One day, I woke up feeling horrible and spent the entire morning in the bathroom. That happened the entire week, and Mark was not happy about it. “Kenna. What is going on? I’ve had to hear you vomiting every single morning. The bathroom smells. It’s disgusting!” Mark yelled at me.
“I’m sorry, Mark. I don’t know what’s happening,” I said.
“You better find a way to stop it immediately. Go to the doctor. Take pills. Anything it takes. I’m tired of coming home to no dinner because you slept the entire day!” Mark continued.
I followed his advice, went to the doctor, and received some concerning news. I was pregnant. Maybe, Mark will be happy despite his original disdain for children. I had to tell him that night. “WHAT?! How can you be pregnant? I told you that children were out of the question!” he screamed when I finally told him.
I’m sorry. Please don’t be angry. But accidents happen all the time,” I said, pleading for him to calm down.
“You are going to get rid of it as soon as possible!” Mark added angrily. “We are not having a baby in this house ever. Do you understand?”
“I will not get rid of our child! Mark, think about it. You’ll love having a baby. It might be a boy you can play catch with,” I beseeched.
“No, Kenna. That sounds awful. My word is final,” he decided.
I will not do that. This baby will be born,” I continued, raising my voice to him for the first time.
“Then, you’re out this house today,” Mark finished. He packed my bags, and despite begging him to reconsider, he threw me out.
I had nowhere to go and little money. Luckily, one of our neighbors, Mrs. Barnes, took pity and hired me as a live-in maid for their family.

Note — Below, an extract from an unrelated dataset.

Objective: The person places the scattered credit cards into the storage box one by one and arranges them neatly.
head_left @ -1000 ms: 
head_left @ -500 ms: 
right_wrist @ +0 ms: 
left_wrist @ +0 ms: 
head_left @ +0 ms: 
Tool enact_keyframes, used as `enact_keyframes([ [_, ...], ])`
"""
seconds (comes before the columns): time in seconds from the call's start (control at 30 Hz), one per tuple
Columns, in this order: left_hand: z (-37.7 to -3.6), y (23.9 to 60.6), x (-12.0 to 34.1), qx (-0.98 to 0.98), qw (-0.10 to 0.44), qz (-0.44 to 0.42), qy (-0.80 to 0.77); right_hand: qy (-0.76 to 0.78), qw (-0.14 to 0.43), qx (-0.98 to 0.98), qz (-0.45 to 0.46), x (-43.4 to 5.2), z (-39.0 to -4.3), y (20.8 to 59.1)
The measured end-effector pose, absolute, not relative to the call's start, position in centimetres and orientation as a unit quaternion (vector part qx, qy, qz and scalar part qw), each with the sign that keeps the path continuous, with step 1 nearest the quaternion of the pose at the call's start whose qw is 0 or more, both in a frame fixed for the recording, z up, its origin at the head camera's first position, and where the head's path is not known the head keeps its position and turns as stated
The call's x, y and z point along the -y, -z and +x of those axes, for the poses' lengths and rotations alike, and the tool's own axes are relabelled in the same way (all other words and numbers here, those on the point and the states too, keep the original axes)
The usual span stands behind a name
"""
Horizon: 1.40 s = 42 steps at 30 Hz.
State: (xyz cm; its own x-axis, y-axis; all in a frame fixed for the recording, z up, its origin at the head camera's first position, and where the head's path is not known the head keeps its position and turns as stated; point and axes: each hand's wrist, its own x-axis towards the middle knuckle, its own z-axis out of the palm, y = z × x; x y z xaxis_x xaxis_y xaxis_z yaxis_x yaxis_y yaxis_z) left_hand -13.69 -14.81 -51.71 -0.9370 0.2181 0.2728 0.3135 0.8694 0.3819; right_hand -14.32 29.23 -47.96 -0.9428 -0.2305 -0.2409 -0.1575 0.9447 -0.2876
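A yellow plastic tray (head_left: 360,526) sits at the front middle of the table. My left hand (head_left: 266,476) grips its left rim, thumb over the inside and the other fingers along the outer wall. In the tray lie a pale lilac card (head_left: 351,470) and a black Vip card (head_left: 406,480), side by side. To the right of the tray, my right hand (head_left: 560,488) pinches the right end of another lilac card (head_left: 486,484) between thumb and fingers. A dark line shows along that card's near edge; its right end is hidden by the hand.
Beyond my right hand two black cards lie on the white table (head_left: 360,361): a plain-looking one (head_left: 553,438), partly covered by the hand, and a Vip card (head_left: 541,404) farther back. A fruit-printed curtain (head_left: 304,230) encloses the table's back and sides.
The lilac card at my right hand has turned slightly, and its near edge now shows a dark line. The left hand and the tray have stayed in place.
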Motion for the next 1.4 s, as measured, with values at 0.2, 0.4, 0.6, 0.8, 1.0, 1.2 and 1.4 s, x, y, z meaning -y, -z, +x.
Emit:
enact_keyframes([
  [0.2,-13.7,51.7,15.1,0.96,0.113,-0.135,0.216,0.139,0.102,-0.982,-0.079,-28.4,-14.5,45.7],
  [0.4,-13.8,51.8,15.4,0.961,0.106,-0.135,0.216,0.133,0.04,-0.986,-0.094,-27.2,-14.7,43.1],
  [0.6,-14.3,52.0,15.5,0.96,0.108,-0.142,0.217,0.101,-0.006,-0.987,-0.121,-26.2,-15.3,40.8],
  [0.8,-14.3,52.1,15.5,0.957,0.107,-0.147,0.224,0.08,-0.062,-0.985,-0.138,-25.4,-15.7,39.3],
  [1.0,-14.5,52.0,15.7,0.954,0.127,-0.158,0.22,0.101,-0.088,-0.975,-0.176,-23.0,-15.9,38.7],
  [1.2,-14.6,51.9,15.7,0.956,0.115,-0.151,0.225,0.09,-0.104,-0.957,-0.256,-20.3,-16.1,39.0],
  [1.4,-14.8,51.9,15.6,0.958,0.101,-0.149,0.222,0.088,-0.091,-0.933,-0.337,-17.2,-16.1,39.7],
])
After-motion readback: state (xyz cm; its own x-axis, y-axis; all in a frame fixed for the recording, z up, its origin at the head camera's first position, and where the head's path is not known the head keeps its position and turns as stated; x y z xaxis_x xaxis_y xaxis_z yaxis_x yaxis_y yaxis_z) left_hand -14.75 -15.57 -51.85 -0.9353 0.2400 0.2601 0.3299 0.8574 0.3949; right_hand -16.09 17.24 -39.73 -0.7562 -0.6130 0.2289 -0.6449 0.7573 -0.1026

I warned her I was pregnant, but she said it was alright. So, I worked at her house and earned a little.
I regretted giving up college immediately and becoming so dependent on my husband. A baby was a huge expense, and I could only save a little bit from what Mrs. Barnes paid me. Months went by, and I finally decided to give the baby up for adoption once I gave birth at the hospital.
I decided to surrender the baby there, hoping that he would find a better family. But in the end, I couldn’t do it. When I saw the face of my son after a grueling delivery, I knew that I would never abandon him. I would go through fire to raise my son…
35 years later, my son, Jack, had gotten married, and his wife was expecting my first grandchild. I raised him as a single mother, but Mrs. Barnes became a huge part of our lives. We were never alone in the end.
One day, I received a surprise call from Mark. He was at the hospital and terminally ill. “Can you come here and let me meet my son?” he asked. I couldn’t believe the audacity of such a request.
But he was dying. I had to do the right thing. That’s what I thought until Mark continued speaking. Apparently, he had been married around five times after divorcing me, and none of his marriages worked.
“Everyone in my life has been awful and ungrateful. I want to meet my son so that he’ll know what a great father he had,” Mark finished
Mark, shut up. You don’t have a son, and you were never his father. You are alone because you’re a terrible human being. Goodbye,” I said and hung up, refusing to wait for a reply. I never heard from him again, and my family was much better that way.
What can we learn from this story?
- You reap what you sow. Make sure that you live a life you won’t regret when the time comes.
- Being childfree is alright. Being abusive and heartless is not. Talk to your partner before making a huge commitment to ensure that you both want the same things in life. It will save you a lot of heartbreak.